**DIRECTIONS:**
Each entry must be restated word for word.

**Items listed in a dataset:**
Segment Open

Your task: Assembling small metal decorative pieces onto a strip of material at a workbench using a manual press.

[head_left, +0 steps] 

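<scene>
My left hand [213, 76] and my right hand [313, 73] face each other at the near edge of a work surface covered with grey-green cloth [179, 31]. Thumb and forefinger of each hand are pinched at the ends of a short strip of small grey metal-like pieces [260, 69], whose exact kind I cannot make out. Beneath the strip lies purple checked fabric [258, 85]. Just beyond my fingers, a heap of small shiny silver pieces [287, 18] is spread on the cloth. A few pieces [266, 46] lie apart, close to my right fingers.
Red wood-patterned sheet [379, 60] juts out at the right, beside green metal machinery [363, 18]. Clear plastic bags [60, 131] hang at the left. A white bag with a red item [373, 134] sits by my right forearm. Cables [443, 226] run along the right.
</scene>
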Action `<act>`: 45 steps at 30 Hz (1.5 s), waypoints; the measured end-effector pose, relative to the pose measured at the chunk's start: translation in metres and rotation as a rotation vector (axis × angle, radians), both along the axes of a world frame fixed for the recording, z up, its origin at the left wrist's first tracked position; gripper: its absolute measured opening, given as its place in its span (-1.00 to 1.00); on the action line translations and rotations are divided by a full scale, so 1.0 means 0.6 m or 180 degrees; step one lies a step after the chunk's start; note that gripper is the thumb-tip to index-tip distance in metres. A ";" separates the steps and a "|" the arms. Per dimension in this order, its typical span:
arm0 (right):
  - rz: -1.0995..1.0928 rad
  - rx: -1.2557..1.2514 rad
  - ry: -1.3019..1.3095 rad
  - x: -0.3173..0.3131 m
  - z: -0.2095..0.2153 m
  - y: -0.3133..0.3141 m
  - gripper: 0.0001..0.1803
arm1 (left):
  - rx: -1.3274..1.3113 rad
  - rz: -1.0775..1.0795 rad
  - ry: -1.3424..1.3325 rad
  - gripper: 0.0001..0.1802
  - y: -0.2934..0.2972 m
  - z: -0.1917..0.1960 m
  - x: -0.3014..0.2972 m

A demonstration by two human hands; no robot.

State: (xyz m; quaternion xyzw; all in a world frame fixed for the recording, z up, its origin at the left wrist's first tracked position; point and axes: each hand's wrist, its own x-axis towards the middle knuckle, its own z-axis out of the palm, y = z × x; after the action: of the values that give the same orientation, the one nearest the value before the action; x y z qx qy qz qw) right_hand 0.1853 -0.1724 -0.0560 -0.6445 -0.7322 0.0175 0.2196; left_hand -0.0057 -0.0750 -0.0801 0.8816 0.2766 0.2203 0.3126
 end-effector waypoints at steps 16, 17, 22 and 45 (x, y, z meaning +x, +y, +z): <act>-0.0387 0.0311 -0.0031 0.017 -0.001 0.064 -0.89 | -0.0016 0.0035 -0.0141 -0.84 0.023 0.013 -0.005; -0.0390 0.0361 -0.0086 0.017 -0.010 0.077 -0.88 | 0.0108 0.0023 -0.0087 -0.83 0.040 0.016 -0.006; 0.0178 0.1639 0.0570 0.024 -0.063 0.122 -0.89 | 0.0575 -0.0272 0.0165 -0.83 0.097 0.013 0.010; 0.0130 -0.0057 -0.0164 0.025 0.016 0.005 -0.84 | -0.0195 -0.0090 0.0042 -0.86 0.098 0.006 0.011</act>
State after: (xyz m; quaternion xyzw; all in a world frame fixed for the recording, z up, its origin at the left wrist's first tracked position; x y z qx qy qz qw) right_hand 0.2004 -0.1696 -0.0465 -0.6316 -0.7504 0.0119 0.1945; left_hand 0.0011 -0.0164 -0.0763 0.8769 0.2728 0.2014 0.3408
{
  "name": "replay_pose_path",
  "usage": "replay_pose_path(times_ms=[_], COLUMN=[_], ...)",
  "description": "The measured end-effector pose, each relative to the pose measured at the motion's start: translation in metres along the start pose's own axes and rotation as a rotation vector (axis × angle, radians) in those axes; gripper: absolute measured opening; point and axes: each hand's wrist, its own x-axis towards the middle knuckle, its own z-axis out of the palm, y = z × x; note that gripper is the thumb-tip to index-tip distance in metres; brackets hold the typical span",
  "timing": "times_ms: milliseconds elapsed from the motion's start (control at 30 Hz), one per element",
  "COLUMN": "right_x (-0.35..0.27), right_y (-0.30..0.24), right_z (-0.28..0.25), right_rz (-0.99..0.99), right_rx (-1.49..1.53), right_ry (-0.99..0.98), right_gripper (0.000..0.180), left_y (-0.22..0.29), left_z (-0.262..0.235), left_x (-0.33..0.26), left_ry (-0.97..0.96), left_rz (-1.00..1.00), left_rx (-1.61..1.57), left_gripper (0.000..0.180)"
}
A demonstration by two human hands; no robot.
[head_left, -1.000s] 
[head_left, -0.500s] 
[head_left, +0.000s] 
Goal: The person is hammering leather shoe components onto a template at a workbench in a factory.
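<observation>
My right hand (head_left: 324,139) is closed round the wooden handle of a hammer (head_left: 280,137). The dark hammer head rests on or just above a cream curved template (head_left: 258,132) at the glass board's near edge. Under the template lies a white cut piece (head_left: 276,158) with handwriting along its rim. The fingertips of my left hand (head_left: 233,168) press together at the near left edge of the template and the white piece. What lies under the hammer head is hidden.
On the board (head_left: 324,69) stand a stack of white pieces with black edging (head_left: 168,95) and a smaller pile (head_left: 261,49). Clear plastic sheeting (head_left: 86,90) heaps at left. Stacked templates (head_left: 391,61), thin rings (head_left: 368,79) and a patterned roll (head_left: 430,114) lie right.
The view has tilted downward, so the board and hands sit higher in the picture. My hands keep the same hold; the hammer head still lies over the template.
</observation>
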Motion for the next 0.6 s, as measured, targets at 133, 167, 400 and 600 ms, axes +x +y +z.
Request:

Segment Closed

**FINISHED TASK:**
Your task: Assembling small metal decorative pieces onto a strip of material at a workbench using a manual press.

[head_left, +0 steps] 

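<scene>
My left hand [213, 76] and my right hand [313, 73] face each other at the near edge of a work surface covered with grey-green cloth [179, 31]. Thumb and forefinger of each hand are pinched at the ends of a short strip of small grey metal-like pieces [260, 69], whose exact kind I cannot make out. Beneath the strip lies purple checked fabric [258, 85]. Just beyond my fingers, a heap of small shiny silver pieces [287, 18] is spread on the cloth. A few pieces [266, 46] lie apart, close to my right fingers.
Red wood-patterned sheet [379, 60] juts out at the right, beside green metal machinery [363, 18]. Clear plastic bags [60, 131] hang at the left. A white bag with a red item [373, 134] sits by my right forearm. Cables [443, 226] run along the right.
</scene>
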Action `<act>`: 45 steps at 30 Hz (1.5 s), waypoints; the measured end-effector pose, relative to the pose measured at the chunk's start: translation in metres and rotation as a rotation vector (axis × angle, radians), both along the axes of a world frame fixed for the recording, z up, its origin at the left wrist's first tracked position; gripper: its absolute measured opening, given as its place in its span (-1.00 to 1.00); on the action line translations and rotations are divided by a full scale, so 1.0 means 0.6 m or 180 degrees; step one lies a step after the chunk's start; note that gripper is the thumb-tip to index-tip distance in metres. A ";" separates the steps and a "|" the arms. Per dimension in this order, its typical span:
arm0 (right):
  - rz: -1.0995..1.0928 rad
  - rx: -1.2557..1.2514 rad
  - ry: -1.3019..1.3095 rad
  - x: -0.3173..0.3131 m
  - z: -0.2095..0.2153 m
  - y: -0.3133..0.3141 m
  - gripper: 0.0001..0.1803
arm1 (left):
  - rx: -1.3274..1.3113 rad
  - rz: -1.0775..1.0795 rad
  - ry: -1.3424..1.3325 rad
  - gripper: 0.0001..0.1802
  - y: -0.2934..0.2972 m
  - z: -0.1917..0.1960 m
  - x: -0.3014..0.2972 m

A demonstration by two human hands; no robot.

State: (xyz m; quaternion xyzw; all in a world frame fixed for the recording, z up, its origin at the left wrist's first tracked position; point and axes: each hand's wrist, its own x-axis towards the middle knuckle, its own z-axis out of the palm, y = z × x; after the action: of the values that give the same orientation, the one nearest the value before the action; x y z qx qy qz qw) right_hand 0.1853 -0.1724 -0.0560 -0.6445 -0.7322 0.0175 0.2196; left_hand -0.0057 -0.0750 -0.0801 0.8816 0.2766 0.2203 0.3126
 end-effector waypoints at steps 16, 17, 22 and 45 (x, y, z meaning +x, +y, +z): <act>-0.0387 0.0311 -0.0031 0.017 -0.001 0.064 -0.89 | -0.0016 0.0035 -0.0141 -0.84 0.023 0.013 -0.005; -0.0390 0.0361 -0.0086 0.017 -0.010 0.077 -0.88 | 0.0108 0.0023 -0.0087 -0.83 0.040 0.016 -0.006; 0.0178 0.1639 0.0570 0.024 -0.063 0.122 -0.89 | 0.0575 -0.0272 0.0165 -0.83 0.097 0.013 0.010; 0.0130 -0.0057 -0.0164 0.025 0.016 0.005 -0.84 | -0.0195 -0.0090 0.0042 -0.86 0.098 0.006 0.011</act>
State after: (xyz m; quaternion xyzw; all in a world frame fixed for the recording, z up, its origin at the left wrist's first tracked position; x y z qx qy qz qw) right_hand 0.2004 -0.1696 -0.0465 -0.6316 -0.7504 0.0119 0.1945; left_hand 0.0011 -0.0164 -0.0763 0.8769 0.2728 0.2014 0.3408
{
  "name": "replay_pose_path",
  "usage": "replay_pose_path(times_ms=[_], COLUMN=[_], ...)",
  "description": "The measured end-effector pose, each relative to the pose measured at the motion's start: translation in metres along the start pose's own axes and rotation as a rotation vector (axis × angle, radians) in those axes; gripper: absolute measured opening; point and axes: each hand's wrist, its own x-axis towards the middle knuckle, its own z-axis out of the palm, y = z × x; note that gripper is the thumb-tip to index-tip distance in metres; brackets hold the typical span",
  "timing": "times_ms: milliseconds elapsed from the motion's start (control at 30 Hz), one per element",
  "COLUMN": "right_x (-0.35..0.27), right_y (-0.30..0.24), right_z (-0.28..0.25), right_rz (-0.99..0.99), right_rx (-1.49..1.53), right_ry (-0.99..0.98), right_gripper (0.000..0.180), left_y (-0.22..0.29), left_z (-0.262..0.235), left_x (-0.33..0.26), left_ry (-0.97..0.96), left_rz (-1.00..1.00), left_rx (-1.61..1.57), left_gripper (0.000..0.180)"
}
A demonstration by two human hands; no robot.
[head_left, -1.000s] 
[head_left, -0.500s] 
[head_left, +0.000s] 
Goal: The person is hammering leather shoe components onto a template at a workbench in a factory.
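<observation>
My right hand (head_left: 324,139) is closed round the wooden handle of a hammer (head_left: 280,137). The dark hammer head rests on or just above a cream curved template (head_left: 258,132) at the glass board's near edge. Under the template lies a white cut piece (head_left: 276,158) with handwriting along its rim. The fingertips of my left hand (head_left: 233,168) press together at the near left edge of the template and the white piece. What lies under the hammer head is hidden.
On the board (head_left: 324,69) stand a stack of white pieces with black edging (head_left: 168,95) and a smaller pile (head_left: 261,49). Clear plastic sheeting (head_left: 86,90) heaps at left. Stacked templates (head_left: 391,61), thin rings (head_left: 368,79) and a patterned roll (head_left: 430,114) lie right.
The view has tilted downward, so the board and hands sit higher in the picture. My hands keep the same hold; the hammer head still lies over the template.
</observation>
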Motion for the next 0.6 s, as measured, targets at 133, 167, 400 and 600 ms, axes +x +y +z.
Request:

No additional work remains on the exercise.